+++ GIVEN DATA
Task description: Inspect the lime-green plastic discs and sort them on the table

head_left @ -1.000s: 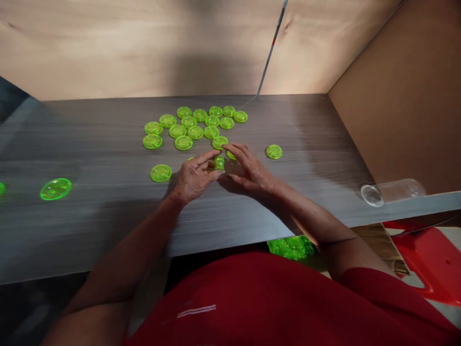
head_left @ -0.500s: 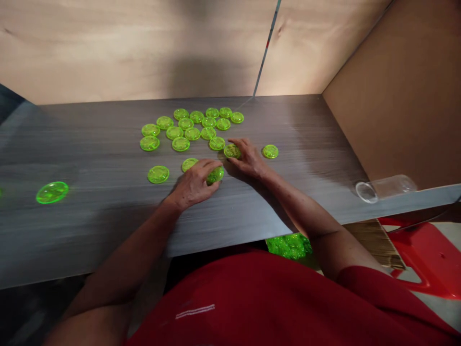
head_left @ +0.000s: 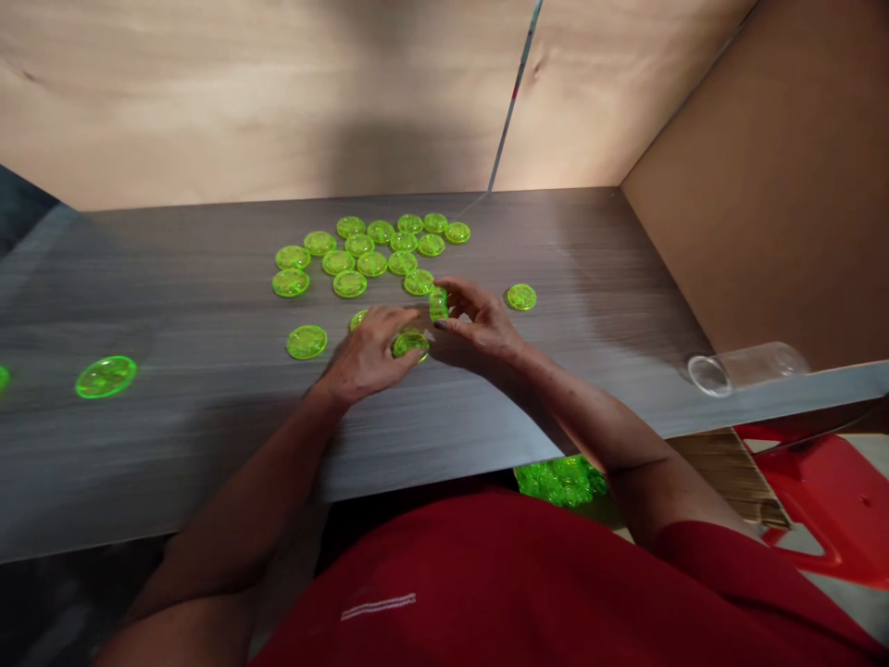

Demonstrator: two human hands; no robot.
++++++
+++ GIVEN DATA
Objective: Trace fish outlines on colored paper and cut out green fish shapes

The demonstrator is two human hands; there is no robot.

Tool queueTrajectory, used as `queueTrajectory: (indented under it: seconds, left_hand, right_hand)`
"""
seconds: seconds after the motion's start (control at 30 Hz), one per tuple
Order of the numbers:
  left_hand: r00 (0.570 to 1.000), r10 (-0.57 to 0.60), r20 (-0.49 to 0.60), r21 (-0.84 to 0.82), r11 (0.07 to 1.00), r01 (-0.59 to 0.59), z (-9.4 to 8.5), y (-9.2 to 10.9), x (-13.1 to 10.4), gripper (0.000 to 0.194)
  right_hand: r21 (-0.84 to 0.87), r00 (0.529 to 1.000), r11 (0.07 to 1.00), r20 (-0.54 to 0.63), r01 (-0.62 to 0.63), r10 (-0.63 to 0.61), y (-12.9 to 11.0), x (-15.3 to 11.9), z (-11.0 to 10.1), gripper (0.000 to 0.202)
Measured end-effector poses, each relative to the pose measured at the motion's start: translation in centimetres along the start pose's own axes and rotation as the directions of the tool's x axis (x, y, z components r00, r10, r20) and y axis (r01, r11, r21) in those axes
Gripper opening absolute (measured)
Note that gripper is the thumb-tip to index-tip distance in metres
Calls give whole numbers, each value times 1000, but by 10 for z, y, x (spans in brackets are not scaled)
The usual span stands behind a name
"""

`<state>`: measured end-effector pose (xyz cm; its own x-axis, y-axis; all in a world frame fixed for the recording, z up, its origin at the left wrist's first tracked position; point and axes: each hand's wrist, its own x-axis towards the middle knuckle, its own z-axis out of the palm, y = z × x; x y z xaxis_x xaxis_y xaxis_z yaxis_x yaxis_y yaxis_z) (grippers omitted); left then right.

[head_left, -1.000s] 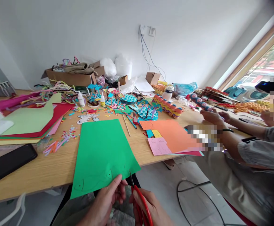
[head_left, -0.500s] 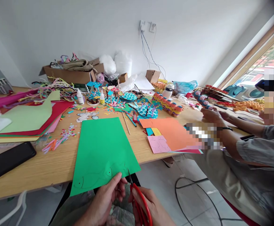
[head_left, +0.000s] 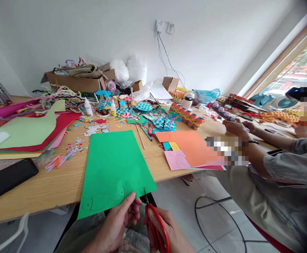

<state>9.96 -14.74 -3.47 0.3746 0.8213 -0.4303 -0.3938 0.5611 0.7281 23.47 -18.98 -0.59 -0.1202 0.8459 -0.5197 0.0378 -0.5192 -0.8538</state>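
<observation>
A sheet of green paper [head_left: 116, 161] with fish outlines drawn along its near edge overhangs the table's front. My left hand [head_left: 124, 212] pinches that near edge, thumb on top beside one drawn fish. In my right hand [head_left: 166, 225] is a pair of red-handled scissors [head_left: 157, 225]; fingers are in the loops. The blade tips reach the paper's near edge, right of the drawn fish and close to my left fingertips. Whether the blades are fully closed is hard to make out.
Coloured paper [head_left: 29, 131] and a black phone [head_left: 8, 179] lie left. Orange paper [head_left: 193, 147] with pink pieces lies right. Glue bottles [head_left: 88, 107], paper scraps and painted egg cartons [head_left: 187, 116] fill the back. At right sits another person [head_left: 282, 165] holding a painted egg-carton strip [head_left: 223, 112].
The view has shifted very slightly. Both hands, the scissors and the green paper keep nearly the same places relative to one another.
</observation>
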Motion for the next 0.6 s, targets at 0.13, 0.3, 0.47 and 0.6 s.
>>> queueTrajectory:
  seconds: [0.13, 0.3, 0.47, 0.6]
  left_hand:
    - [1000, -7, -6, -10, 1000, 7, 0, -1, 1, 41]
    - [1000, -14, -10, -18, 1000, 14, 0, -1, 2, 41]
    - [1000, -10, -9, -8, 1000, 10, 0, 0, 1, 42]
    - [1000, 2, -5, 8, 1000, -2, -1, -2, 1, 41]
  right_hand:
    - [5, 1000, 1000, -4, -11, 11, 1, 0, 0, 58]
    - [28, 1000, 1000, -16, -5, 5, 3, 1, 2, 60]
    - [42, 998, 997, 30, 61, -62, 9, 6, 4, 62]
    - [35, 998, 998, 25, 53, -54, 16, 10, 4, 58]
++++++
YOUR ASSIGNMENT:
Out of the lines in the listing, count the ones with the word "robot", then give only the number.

EXERCISE SOLUTION:
2